Early treatment for pediatric patients with ulcerative colitis and other gastrointestinal conditions is absolutely essential, argued Marla Dubinsky, MD, of Icahn School of Medicine at Mount Sinai.
In detailing the differences between ulcerative colitis in younger and older patients, Dubinsky noted that 8 out of 10 affected children present with pancolitis, or involvement of the entire colon. On the other hand, a significant majority of adult patients have rectal or left-sided inflammation.
“So, right off the bat, at presentation, children merit a more effective, early intervention approach because—by definition—they have a more diseased phenotype at the time of diagnosis” noted Dubinsky.
She explained a need to rethink the traditional scaling-up approaches to care, a practice especially utilized for pediatric populations. And so, it may be more effective to consider which patients merit early intervention with a biologic or anti-TNFs as first-line therapy.

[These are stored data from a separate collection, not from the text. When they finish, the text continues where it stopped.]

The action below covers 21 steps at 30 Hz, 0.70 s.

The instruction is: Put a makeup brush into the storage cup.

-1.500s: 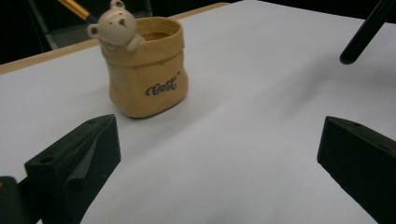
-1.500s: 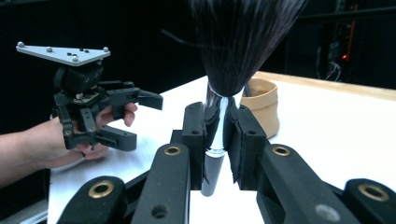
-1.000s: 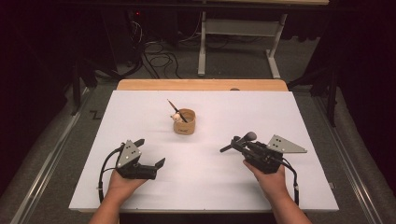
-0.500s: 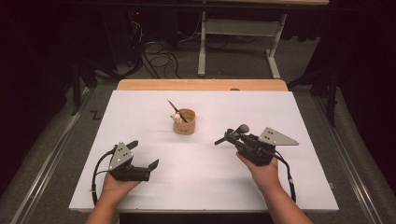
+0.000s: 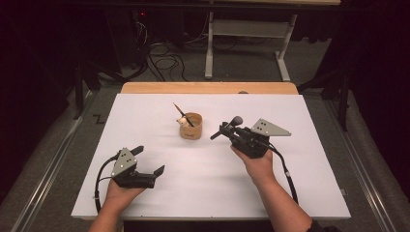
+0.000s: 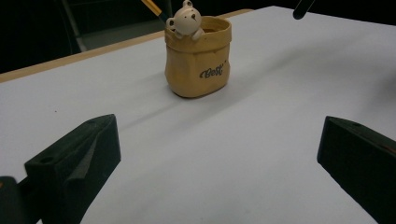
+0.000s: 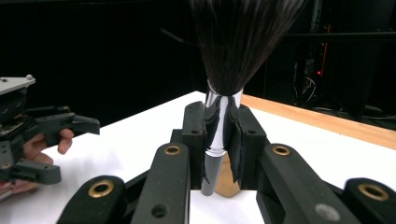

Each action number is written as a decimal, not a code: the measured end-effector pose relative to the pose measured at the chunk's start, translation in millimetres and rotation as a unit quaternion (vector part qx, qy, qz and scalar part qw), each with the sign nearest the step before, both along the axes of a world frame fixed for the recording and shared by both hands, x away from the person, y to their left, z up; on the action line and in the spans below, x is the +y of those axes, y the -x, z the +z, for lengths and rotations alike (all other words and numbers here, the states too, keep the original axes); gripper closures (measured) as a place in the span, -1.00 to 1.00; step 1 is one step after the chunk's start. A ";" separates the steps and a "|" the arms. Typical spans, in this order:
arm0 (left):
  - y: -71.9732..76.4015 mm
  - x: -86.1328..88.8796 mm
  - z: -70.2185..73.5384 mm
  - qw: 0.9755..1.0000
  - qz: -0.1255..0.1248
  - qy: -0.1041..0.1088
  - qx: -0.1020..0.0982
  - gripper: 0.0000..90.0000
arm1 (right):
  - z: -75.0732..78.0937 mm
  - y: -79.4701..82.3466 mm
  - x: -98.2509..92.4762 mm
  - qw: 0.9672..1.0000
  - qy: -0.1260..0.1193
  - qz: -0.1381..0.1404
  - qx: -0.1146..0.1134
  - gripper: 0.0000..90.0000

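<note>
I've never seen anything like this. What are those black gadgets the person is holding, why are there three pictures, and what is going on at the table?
There is no robot here: a person holds a hand-operated claw in each hand. The high view looks down on the white table from above; the other two pictures come from small cameras riding on each claw, looking along its black jaws.

In the middle of the table stands a small tan cup with a little bear figure on its rim and a pencil leaning in it.

The right claw is shut on a makeup brush, gripping its shiny metal collar, dark bristles pointing up and away. It is close beside the cup. The left claw is open and holds nothing, resting low near the table's front edge.
</note>
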<state>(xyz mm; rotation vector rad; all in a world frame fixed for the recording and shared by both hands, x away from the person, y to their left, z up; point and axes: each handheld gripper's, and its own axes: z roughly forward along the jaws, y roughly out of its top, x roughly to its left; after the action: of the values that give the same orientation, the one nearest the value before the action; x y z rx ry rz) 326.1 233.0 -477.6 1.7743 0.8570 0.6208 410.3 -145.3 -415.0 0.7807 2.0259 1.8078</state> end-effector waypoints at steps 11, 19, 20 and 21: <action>-0.5 1.3 -0.8 1.000 -0.004 0.006 0.002 -0.99 | -1.3 -21.8 15.3 1.000 0.006 -0.010 0.013 0.76; -1.0 0.6 -2.4 1.000 -0.010 0.011 0.008 -0.99 | 2.7 -36.4 25.3 1.000 0.008 -0.013 0.010 0.76; -1.0 0.6 -2.4 1.000 -0.010 0.011 0.008 -0.99 | 3.1 -38.3 27.0 1.000 0.007 -0.013 0.010 0.76; -1.0 0.6 -2.4 1.000 -0.010 0.011 0.008 -0.99 | 3.1 -38.3 27.0 1.000 0.007 -0.013 0.010 0.76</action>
<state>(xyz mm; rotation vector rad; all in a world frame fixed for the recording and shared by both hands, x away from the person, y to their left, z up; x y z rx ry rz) 327.1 233.5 -480.1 1.7680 0.8528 0.5838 448.5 -118.3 -411.9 0.8200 2.0287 1.7757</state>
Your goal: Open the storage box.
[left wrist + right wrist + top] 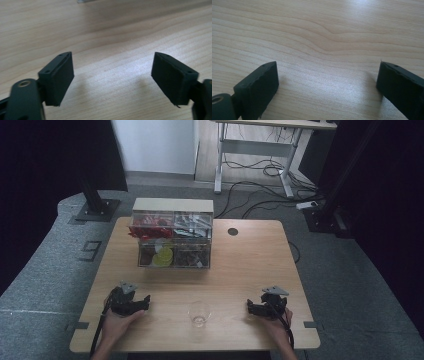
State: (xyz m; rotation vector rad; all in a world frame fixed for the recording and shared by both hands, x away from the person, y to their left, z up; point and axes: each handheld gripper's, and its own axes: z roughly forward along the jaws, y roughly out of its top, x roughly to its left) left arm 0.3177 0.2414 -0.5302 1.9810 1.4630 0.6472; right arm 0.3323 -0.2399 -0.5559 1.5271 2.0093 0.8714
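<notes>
A small clear glass (199,313) stands upright near the front edge of the wooden table (250,265), midway between my two grippers. My left gripper (145,300) rests on the table at the front left, held in a hand; in its own view the left gripper (112,75) is open, with bare wood between the jaws. My right gripper (248,306) rests at the front right, pointing toward the glass. In its own view the right gripper (327,85) is open wide over bare wood.
A clear box with compartments (172,240) stands at the back middle of the table, holding red, yellow, brown and silver packets. A round cable hole (233,231) lies to its right. Beyond the table are a black stand base (96,210), floor cables and a desk frame (260,150).
</notes>
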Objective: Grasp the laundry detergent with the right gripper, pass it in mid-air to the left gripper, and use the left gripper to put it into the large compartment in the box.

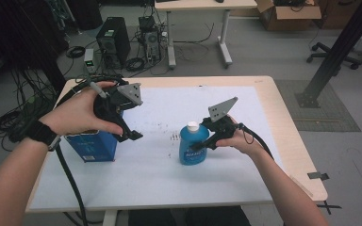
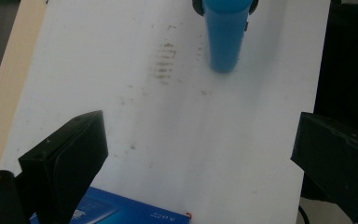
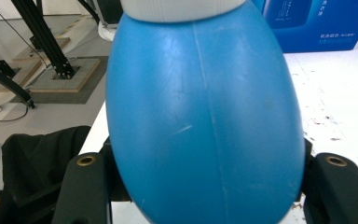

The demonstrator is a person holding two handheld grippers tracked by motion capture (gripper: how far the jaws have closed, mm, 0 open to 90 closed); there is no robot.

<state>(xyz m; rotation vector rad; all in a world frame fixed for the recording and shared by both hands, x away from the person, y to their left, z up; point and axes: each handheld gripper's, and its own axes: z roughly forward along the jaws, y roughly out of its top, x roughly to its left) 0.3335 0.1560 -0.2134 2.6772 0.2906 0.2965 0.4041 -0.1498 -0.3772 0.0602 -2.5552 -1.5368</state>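
While your right gripper (image 1: 206, 140) is closed on the blue bottle (image 1: 193, 149), the hold sits on a round and smooth body, so the bottle can slip or turn between the jaws when you lift it. In the right gripper view the two jaws press the wide belly from both sides, low in the frame, and the white cap (image 3: 182, 8) is at the top edge. In the high view the bottle stands upright on the white mat (image 1: 169, 179), a little right of the middle of the frame. If you tilt the hand quickly, the heavy lower part may swing and drop on the mat. Your left gripper (image 1: 131, 133) hovers with its jaws wide apart and holds nothing, just beside the blue box (image 1: 92, 146) at the left of the frame. Moving it down carelessly could knock the box over or push it toward the table edge (image 1: 45, 169).
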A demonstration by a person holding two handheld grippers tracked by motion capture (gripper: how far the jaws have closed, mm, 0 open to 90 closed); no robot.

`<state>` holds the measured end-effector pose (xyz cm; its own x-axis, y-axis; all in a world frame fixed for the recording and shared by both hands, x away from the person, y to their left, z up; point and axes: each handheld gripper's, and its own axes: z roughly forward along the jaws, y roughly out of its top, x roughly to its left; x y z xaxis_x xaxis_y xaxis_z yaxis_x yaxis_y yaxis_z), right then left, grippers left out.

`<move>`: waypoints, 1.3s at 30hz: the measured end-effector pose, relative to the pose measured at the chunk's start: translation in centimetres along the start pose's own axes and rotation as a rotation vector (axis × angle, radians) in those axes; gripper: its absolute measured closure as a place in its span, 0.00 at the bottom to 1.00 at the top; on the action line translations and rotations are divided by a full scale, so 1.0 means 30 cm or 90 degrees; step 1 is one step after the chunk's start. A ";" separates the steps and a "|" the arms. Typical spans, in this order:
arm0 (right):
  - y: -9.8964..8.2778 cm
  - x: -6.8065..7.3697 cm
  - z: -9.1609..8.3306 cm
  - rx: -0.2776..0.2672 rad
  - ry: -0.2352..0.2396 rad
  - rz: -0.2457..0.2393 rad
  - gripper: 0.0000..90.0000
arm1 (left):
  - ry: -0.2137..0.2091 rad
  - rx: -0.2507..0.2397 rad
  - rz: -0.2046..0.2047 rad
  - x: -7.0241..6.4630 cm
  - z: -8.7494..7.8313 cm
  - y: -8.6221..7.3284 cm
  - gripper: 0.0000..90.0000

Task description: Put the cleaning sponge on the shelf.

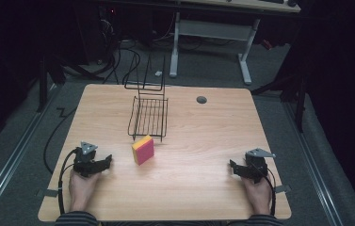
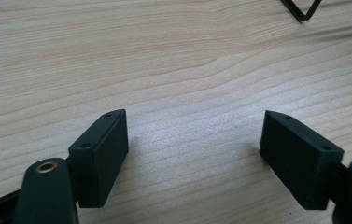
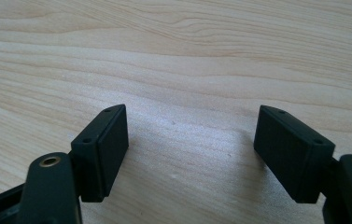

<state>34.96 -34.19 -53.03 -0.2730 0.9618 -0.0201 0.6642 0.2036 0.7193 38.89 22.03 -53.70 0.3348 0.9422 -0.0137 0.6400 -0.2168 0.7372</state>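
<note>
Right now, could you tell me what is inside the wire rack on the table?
The wire rack looks empty: the wooden table shows through its bars. A yellow and pink sponge stands just in front of it, hiding a little of its near edge.

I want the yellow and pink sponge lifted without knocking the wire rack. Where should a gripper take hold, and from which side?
Probably grip the sponge across its two broad faces, pink and yellow, coming from above or the person's side. It stands on edge just in front of the wire rack, so the far side looks crowded. The left gripper, open on the table, is nearer.
</note>
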 end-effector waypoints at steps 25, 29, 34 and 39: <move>0.000 0.001 0.000 0.000 0.000 0.002 0.29 | -0.074 -0.077 -0.019 -0.014 -0.073 0.012 0.21; 0.000 0.001 0.000 0.000 0.000 0.002 0.29 | -0.085 -0.085 -0.012 -0.027 -0.091 0.019 0.20; 0.000 0.001 0.000 0.000 0.000 0.002 0.29 | -0.103 -0.090 -0.001 -0.053 -0.112 0.015 0.20; 0.000 0.001 0.000 0.000 0.000 0.002 0.29 | -0.113 -0.088 0.010 -0.068 -0.122 0.017 0.19</move>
<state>34.96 -34.17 -53.03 -0.2712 0.9623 -0.0181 0.6651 0.2010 0.7192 35.99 20.93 -50.83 0.4686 0.8763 -0.1118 0.5371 -0.1822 0.8236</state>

Even more, she continued, biologics themselves should no longer be considered outside the bounds of what have long been defined as “conventional” therapies. After all, much of the conventional standard of treatment is currently off-label and carry risks that can and should not be ignored.
Dubinsky also explained the importance of having conversations surrounding safety with patients (and their guardians) and suggested how this conversation may evolve with new drugs, such as adalimumab, entering the playing field for pediatric ulcerative colitis.